24:夢猫:2013/03/10(日) 10:55 ID:VqI

(名前、夢猫にかえます。)


お母さんの思い?
なんで聞かなきゃならないの?

どうせ私を捨てていった。
私も戦いに行くべきだったのに…


「凛歌だまって……。」

「そ…んな…」


私は凛歌にきつく言い放った。
凛歌の声はとても細く、小さい声だった。
友達である凛歌の、顔なんて見ていられなかった。

けれど思うのは聞いた時、青ざめていたんだと思う。
そしてなんで友達になったんだろうって思ったんだと思う。

初めて逆らったから。



もうこの友情は終わりなんだな…



私はそう、心のどこかで感じていた。

25:夢猫:2013/03/16(土) 00:21 ID:VqI

私の心には、言ってしまった感が残る。
友達に向かってさからった…という。
全員無言だ。


かつっ、かつっ…がちゃっ!


沈黙の中でドアを開けた音だけが、大きく響く。
白い純白の鎧を着た王子のような人だった。


「まぁまぁ舞よ。うちの執事をゆるしてくれ……君たちの心には関心した。
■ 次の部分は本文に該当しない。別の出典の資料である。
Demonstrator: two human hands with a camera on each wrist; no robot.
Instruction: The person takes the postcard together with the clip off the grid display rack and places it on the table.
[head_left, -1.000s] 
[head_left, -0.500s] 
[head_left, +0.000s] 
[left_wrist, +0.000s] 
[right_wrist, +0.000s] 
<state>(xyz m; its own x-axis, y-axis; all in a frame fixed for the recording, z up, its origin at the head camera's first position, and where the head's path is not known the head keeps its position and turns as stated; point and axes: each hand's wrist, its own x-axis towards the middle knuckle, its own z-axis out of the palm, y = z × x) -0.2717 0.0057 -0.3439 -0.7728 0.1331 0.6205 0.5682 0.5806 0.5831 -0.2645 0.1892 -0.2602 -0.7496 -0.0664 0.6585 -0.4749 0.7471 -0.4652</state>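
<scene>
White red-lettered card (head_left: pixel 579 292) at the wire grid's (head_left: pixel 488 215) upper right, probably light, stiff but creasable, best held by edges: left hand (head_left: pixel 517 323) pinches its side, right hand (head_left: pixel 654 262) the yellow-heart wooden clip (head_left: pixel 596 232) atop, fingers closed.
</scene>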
」


「は、はぁ…どうもありがとうございます……」


というか…どういう展開?
返してもらえるのは嬉しい。

でも私は家に帰れるのだろうか…?
もう[人間ではない]のだから。

26:夢猫:2013/03/21(木) 08:06 ID:VqI

_________________ _ _ _ _


「ん…舞ちゃん!」


うっすらと人の顔が見える。
美奈美ちゃんと、李莉さん、そして凛歌までもが心配した顔で私をのぞき込んでいた。

「あれ?なんでここに……」

美奈美ちゃんと、李莉さんはにっこりと微笑むと、

「たおれてたんだよ…」

といった。
まるでさっきまでは嘘のようだった。

夢…だったのだろうか?
それは後で凛歌に聞いてみる事にして、まず先にこの状況をつかまなくては。

27:夢猫:2013/03/23(土) 11:42 ID:VqI

美奈美ちゃんと、莉李さんはまったくもって無傷。
凛歌は…作り笑いだ。
二人はつくり笑いと気づいていないようだが、私にはそう感じた。

ただ、なんでなにもなく返してくれたかを考えると…ぞっとした。
あんな奴らが簡単に帰してくれるはずが[ない]のだから。